:: About this exercise ::
From the first line of the listing, copy each line exactly until you have included the line with "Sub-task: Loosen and"; leave out the pictures.

:: Records provided ::
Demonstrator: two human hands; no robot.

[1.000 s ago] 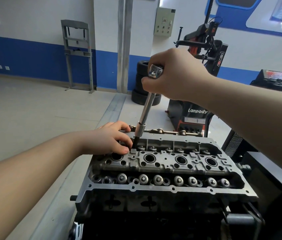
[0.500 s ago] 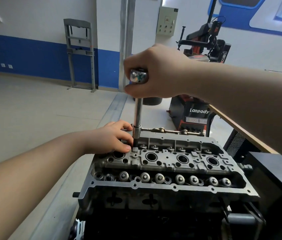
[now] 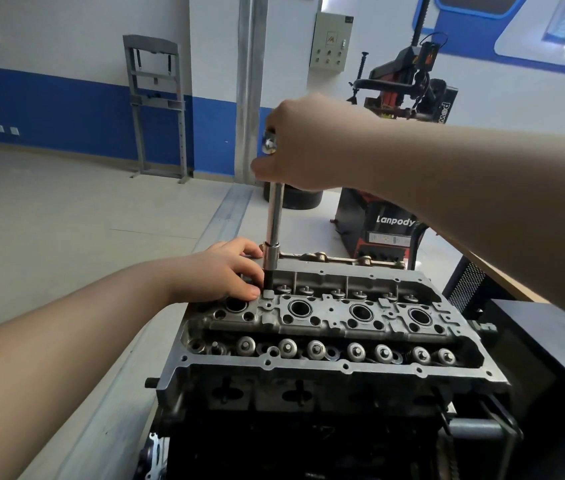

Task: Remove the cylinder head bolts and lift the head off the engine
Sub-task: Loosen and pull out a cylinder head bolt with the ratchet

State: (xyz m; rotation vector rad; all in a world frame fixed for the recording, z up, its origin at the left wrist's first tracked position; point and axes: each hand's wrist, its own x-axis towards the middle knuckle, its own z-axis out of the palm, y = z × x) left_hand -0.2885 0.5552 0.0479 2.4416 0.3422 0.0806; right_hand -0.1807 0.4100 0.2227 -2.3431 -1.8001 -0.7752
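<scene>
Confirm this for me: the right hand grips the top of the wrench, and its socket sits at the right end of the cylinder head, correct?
Not quite. In the head view the right hand grips the wrench, but its socket sits at the cylinder head's left end.

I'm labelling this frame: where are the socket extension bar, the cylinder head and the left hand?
socket extension bar (image 3: 275,216): head view, middle of chrome shaft.
cylinder head (image 3: 331,318): head view, top deck between plug wells.
left hand (image 3: 220,273): head view, back of hand.

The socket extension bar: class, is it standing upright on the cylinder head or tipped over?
Nearly upright. The extension bar rises almost vertically from the cylinder head into the right hand, while the left hand steadies its base.
</scene>
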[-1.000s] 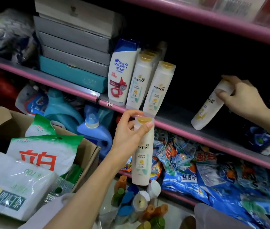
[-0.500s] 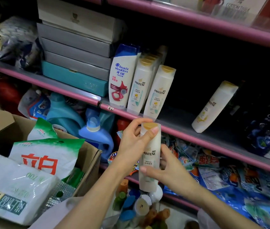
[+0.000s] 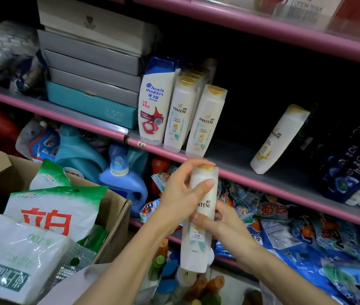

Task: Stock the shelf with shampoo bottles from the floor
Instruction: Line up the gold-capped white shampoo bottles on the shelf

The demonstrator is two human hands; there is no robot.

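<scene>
white pantene shampoo bottle with a gold cap (image 3: 200,219) is held upright in front of the pink-edged grey metal shelf (image 3: 236,172), just below its front lip and not yet on it. the left hand (image 3: 182,198) grips the bottle's upper part, fingers curled behind the neck and thumb laid across the front below the cap. the right hand (image 3: 221,223) grips the bottle's middle from the right side, fingertips wrapped onto the label. on the shelf above stand a white head & shoulders bottle with a blue cap (image 3: 156,100), a row of white pantene bottles (image 3: 181,110) beside it, and one more pantene bottle in front (image 3: 205,119). well to the right a lone white pantene bottle (image 3: 278,139) leans toward the dark blue clear bottles (image 3: 350,170). stacked grey and teal flat boxes (image 3: 93,69) fill the shelf's left end. at lower left an open brown cardboard box (image 3: 113,216) holds a white and green bag with red characters (image 3: 51,212). blue detergent jugs (image 3: 122,181) and blue plastic packets (image 3: 295,236) sit on the lower level, and small colourful capped bottles (image 3: 174,276) cluster on the floor beneath the held bottle.
</scene>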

:: Solution for this problem ::
Demonstrator: two human hands; no robot.

[1.000 s ago] 
[0.500 s ago] 
[now] 

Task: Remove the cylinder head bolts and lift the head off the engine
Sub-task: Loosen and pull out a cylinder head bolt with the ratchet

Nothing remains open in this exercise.